▸ **Work task**
Your output must reproduce all the records below precisely and contain no pictures.

=== Input for this task ===

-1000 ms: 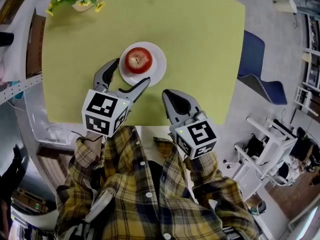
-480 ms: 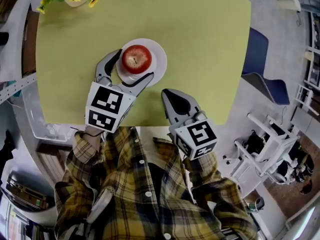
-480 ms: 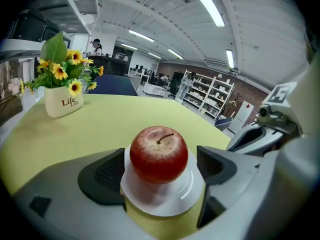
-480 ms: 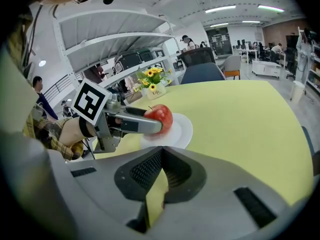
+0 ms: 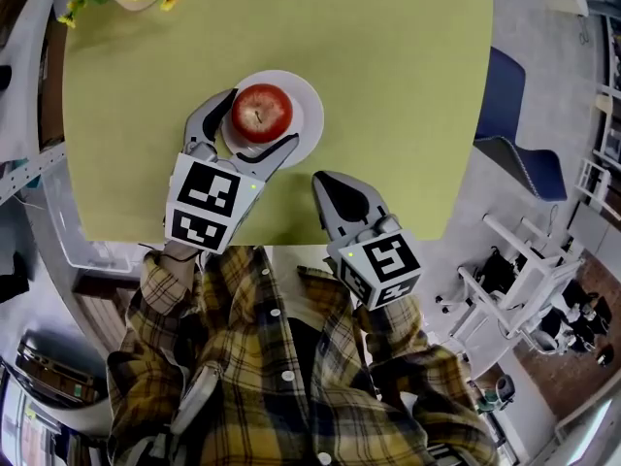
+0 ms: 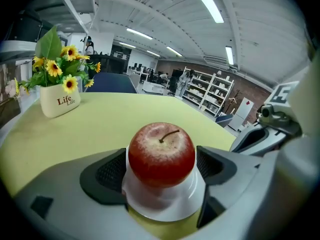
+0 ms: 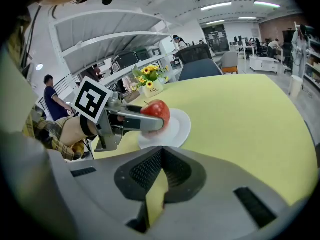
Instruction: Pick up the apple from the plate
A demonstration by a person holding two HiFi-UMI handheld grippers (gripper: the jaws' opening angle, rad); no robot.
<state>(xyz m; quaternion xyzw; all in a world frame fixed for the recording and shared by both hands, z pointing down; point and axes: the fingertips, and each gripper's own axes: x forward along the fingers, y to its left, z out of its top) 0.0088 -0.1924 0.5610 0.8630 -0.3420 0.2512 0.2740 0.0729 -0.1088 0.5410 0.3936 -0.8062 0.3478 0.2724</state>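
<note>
The left gripper (image 5: 259, 118) has its fingers spread wide, one on each side of the apple (image 6: 161, 154), which sits on the white plate (image 5: 310, 115) close beside each pad. The right gripper (image 5: 324, 181) is pinched closed and empty at the table's (image 5: 388, 76) near edge, with open tabletop beyond its fingertips.

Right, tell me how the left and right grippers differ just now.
The left gripper has its jaws apart, one on each side of the apple on the plate; the right gripper has its jaws together with nothing between them. The left gripper reaches over the plate; the right gripper sits near the table's near edge, beside the plate. Both carry a marker cube.
</note>
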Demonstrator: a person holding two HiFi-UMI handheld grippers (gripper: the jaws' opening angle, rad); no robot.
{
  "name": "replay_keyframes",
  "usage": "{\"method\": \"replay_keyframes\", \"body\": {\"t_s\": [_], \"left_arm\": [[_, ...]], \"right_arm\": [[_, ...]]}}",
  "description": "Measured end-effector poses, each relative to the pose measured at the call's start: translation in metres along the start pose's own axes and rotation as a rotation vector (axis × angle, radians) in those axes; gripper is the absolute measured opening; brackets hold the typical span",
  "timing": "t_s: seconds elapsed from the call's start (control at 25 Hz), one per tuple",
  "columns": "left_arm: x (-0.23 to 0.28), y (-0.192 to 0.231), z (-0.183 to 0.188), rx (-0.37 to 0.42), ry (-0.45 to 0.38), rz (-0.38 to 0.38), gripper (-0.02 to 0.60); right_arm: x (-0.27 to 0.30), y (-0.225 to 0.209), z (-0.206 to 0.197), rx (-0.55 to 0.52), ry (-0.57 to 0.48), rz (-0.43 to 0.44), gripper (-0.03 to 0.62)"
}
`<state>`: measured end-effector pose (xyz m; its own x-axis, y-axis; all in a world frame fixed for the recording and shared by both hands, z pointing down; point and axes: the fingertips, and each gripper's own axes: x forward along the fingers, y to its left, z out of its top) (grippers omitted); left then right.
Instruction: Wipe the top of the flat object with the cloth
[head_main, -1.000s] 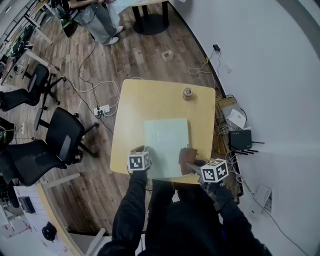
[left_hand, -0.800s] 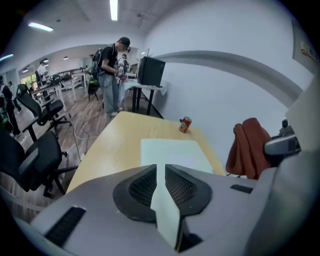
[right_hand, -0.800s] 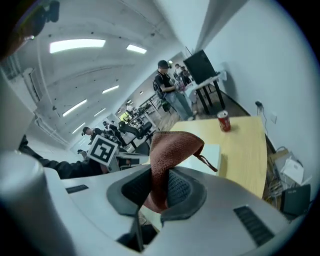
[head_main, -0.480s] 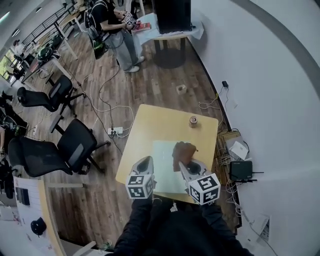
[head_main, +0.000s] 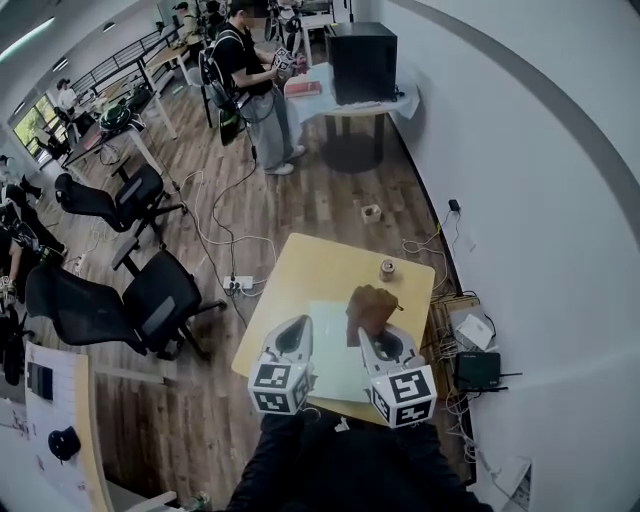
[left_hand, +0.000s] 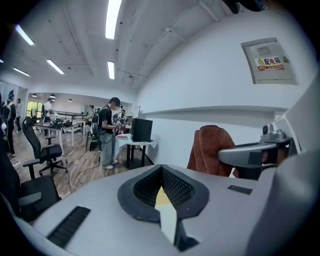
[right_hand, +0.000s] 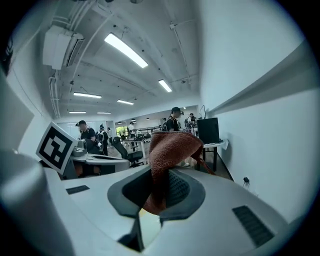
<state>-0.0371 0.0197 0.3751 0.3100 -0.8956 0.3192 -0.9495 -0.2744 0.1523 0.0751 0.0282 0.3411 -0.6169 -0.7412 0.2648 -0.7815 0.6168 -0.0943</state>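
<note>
wood floor (head_main: 330, 210), white wall (head_main: 520, 200), black office chairs (head_main: 165, 295).

The head view looks steeply down from high above the table (head_main: 320, 262). Each gripper view sits close behind its own jaws, facing nearly level across the office. All three share the cloth (head_main: 370, 305) and the standing person (head_main: 255, 70)
</note>
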Motion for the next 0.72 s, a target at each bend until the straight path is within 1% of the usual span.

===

▸ **Exercise answer**
-1000 ms: 
-480 ms: 
-480 ms: 
-480 ms: 
+0 ms: 
+0 ms: 
+0 ms: 
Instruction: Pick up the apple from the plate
A demonstration by a person holding two HiFi-UMI handheld grippers (gripper: the jaws' opening angle, rad); no robot.
<state>(xyz m; quaternion xyzw; all in a world frame fixed for the recording and shared by both hands, z pointing down; point and axes: the fingertips, and each gripper's own axes: x forward along the fingers, y to its left, z out of its top) 0.0088 -0.1924 0.5610 0.8630 -0.3420 0.2512 0.2740 0.0729 -0.1088 0.5410 0.3936 -0.8062 0.3478 0.2724</state>
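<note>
The left gripper (image 5: 259, 118) has its fingers spread wide, one on each side of the apple (image 6: 161, 154), which sits on the white plate (image 5: 310, 115) close beside each pad. The right gripper (image 5: 324, 181) is pinched closed and empty at the table's (image 5: 388, 76) near edge, with open tabletop beyond its fingertips.

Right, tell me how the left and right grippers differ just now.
The left gripper has its jaws apart, one on each side of the apple on the plate; the right gripper has its jaws together with nothing between them. The left gripper reaches over the plate; the right gripper sits near the table's near edge, beside the plate. Both carry a marker cube.
</note>
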Demonstrator: a person holding two HiFi-UMI handheld grippers (gripper: the jaws' opening angle, rad); no robot.
{
  "name": "replay_keyframes",
  "usage": "{\"method\": \"replay_keyframes\", \"body\": {\"t_s\": [_], \"left_arm\": [[_, ...]], \"right_arm\": [[_, ...]]}}",
  "description": "Measured end-effector poses, each relative to the pose measured at the call's start: translation in metres along the start pose's own axes and rotation as a rotation vector (axis × angle, radians) in those axes; gripper is the absolute measured opening; brackets hold the typical span",
  "timing": "t_s: seconds elapsed from the call's start (control at 25 Hz), one per tuple",
  "columns": "left_arm: x (-0.23 to 0.28), y (-0.192 to 0.231), z (-0.183 to 0.188), rx (-0.37 to 0.42), ry (-0.45 to 0.38), rz (-0.38 to 0.38), gripper (-0.02 to 0.60); right_arm: x (-0.27 to 0.30), y (-0.225 to 0.209), z (-0.206 to 0.197), rx (-0.55 to 0.52), ry (-0.57 to 0.48), rz (-0.43 to 0.44), gripper (-0.03 to 0.62)"
}
`<state>`: measured end-effector pose (xyz m; its own x-axis, y-axis; all in a world frame fixed for the recording and shared by both hands, z pointing down; point and axes: the fingertips, and each gripper's own axes: x forward along the fingers, y to its left, z out of its top) (grippers omitted); left then right.
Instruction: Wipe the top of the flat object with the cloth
[head_main, -1.000s] 
[left_hand, -0.800s] 
[right_hand, -0.800s] 
[head_main, -0.480s] 
[head_main, +0.000s] 
[left_hand, +0.000s] 
[right_hand, +0.000s] 
<state>-0.0371 0.0197 0.3751 0.3100 -0.8956 0.3192 -0.9495 -0.2744 0.1523 0.0751 0.0282 0.3411 -0.6169 -0.7412 0.2648 -0.7815 0.6168 -0.0943</state>
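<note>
wood floor (head_main: 330, 210), white wall (head_main: 520, 200), black office chairs (head_main: 165, 295).

The head view looks steeply down from high above the table (head_main: 320, 262). Each gripper view sits close behind its own jaws, facing nearly level across the office. All three share the cloth (head_main: 370, 305) and the standing person (head_main: 255, 70)
</note>
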Motion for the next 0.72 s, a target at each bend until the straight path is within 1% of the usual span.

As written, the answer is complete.